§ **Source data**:
=== Begin Enclosure ===

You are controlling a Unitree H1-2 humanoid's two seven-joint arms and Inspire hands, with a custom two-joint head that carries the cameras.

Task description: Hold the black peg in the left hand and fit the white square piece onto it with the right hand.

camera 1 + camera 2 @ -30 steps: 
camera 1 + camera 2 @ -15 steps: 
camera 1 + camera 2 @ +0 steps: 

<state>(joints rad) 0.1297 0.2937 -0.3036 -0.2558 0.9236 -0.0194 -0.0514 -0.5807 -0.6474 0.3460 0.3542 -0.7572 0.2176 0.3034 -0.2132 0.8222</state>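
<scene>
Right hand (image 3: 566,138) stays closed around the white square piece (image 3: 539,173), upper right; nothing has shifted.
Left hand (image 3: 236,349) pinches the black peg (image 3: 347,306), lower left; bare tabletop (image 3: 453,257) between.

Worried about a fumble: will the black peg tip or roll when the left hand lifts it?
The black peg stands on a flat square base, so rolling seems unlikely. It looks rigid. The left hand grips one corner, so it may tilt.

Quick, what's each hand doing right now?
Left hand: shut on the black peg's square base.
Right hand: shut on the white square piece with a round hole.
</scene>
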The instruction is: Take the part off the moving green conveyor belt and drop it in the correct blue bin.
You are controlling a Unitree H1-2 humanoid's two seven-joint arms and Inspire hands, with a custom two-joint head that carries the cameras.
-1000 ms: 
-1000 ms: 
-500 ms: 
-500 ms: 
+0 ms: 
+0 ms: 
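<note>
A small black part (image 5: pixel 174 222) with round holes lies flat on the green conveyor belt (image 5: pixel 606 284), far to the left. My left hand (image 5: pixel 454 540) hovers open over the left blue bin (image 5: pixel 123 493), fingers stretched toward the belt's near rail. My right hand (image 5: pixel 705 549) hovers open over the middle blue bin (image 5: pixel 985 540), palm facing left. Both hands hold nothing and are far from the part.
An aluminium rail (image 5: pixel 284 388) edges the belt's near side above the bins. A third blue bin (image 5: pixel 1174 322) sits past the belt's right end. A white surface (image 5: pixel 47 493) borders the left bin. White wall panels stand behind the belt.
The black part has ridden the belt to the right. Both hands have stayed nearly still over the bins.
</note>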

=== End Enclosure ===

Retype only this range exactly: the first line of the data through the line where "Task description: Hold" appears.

You are controlling a Unitree H1-2 humanoid's two seven-joint arms and Inspire hands, with a custom two-joint head that carries the cameras.

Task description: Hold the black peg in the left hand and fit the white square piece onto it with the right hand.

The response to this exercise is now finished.